I'm glad that you got the bangle. I didn't get ANY of my wonderful Granny's wonderful jewellery when she died. Still an incredibly sore point. Have considered posting about it but too many of my family read me...

Helen Brocklebank said...

Poo! That must have been quite hard. Were there a lot of people in the divvying up queue? I was very glad of the bangle but slightly wistful about wardrobe of fabulous clothes which I would definitely still be wearing. But it mostly went to my aunt which I guess is fair enough. I do think about this with Hunca Munca (Trefusis Minor's baby sister). What a lot of lovely things she'll get by the time I'm old enough to pass them on. But maybe she'll be a tomboy or think labels were just so lame... X

Cassandra said...

Well, it's a very long, complicated story (aren't they always?) and to cut it short - my aunt got it all. Granny died unexpectedly young and she hadn't made a will. All very difficult and not worth churning up, best to keep family relations civil. Totally see where you're coming from with the clothes. Grrr. Love the name of your blog, reminds me of a Persephone novel. Is it a Persephone novel? Will check amazon.

Pochyemu said...

Ohhh Mrs Trefusis, I've only just found your blog (via Jaywalker) and I'm loving it so far. I look forward to delving deeper.

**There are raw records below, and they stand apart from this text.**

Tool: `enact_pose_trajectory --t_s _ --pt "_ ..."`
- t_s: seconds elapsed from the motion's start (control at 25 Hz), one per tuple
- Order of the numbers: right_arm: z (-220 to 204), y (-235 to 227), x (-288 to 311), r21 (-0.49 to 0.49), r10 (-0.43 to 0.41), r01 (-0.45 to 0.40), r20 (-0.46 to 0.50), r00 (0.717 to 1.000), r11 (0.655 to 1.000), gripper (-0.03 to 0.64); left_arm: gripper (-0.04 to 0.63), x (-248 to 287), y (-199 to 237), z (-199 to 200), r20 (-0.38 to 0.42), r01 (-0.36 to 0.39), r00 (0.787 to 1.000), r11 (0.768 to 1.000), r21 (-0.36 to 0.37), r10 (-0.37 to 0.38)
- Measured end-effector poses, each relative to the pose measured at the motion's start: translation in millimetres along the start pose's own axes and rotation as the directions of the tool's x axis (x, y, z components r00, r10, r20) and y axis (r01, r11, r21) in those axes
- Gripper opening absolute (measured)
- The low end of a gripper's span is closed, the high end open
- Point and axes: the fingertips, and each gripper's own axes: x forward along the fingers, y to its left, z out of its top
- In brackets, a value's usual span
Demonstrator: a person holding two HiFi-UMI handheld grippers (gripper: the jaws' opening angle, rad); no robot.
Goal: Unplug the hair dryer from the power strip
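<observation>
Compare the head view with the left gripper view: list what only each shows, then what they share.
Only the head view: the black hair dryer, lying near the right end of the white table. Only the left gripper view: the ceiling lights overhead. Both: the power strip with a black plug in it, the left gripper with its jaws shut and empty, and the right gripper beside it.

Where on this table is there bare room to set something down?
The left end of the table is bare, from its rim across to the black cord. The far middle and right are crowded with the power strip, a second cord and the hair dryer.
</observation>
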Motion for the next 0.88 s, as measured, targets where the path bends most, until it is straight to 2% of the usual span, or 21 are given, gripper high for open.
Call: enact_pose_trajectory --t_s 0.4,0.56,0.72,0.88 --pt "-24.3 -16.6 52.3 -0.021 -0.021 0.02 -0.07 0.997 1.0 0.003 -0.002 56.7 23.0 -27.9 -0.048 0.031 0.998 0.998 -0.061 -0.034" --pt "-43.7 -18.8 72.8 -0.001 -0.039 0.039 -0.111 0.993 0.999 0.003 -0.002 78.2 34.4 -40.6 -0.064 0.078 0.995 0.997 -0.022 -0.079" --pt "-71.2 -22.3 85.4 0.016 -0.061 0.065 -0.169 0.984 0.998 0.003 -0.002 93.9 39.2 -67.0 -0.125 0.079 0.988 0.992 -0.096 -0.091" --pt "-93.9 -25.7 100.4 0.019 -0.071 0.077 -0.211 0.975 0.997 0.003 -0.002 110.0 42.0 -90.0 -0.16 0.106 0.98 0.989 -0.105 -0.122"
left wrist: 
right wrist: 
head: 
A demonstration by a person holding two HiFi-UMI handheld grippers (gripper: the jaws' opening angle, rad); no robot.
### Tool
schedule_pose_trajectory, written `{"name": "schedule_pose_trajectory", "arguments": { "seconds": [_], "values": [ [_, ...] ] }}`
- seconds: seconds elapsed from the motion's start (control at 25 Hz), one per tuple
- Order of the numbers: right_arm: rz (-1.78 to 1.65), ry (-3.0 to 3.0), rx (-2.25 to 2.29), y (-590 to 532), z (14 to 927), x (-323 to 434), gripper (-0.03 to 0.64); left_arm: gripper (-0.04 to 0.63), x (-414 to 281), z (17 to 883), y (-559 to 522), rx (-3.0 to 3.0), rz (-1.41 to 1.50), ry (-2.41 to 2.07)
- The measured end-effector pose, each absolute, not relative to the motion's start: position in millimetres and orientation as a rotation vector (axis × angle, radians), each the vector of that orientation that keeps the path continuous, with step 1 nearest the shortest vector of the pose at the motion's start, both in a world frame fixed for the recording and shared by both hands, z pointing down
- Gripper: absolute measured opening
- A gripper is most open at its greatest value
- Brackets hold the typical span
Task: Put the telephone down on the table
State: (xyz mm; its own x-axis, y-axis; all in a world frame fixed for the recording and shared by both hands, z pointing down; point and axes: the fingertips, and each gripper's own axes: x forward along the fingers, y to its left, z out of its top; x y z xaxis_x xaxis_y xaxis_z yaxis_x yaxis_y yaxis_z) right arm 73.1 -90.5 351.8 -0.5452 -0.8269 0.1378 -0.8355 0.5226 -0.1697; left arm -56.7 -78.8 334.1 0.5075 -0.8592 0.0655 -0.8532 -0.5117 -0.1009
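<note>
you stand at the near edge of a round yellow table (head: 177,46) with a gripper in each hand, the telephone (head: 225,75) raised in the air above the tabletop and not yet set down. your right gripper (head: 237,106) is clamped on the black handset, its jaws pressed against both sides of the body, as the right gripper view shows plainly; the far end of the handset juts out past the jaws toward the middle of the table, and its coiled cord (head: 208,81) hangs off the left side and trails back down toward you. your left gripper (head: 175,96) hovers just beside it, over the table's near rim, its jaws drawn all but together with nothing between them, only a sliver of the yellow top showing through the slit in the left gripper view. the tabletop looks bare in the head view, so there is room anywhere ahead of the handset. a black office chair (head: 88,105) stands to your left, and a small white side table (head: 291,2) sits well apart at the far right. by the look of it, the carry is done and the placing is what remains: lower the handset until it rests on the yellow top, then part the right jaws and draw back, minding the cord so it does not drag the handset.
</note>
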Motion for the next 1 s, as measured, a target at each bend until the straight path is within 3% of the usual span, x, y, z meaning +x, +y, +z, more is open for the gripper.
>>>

Liberty London Girl said...

There is something about the chain of memory from one's grandmother. I wrote about inheriting her alligator handbag last year, and how it made me feel rooted in my family.

Apropos of nothing at all, do take a squint if you haven't already, at US Harper's. It's so thin it barely exists, as was last months. The writing has to be on the wall there...LLGxx

Cassandra said...

I do have a sampler that says "who has a friend/with whom to share/has double cheer/and half of care" which I LOVE. But would kill to be able to wear something of hers close to my skin.

Unknown said...

Great post. Enjoyed every word.

My favourite Ferragamos are the Audrey. Designed by Ferragamo himself for Audrey Hepburn. I adore them. People who say the brand is "old fashioned" are missing a trick. I started wearing them in my late twenties.

squirrel said...

I love this post, it's beautiful. It makes me think of my own grandmothers, and their own stylish quirks... Thank you.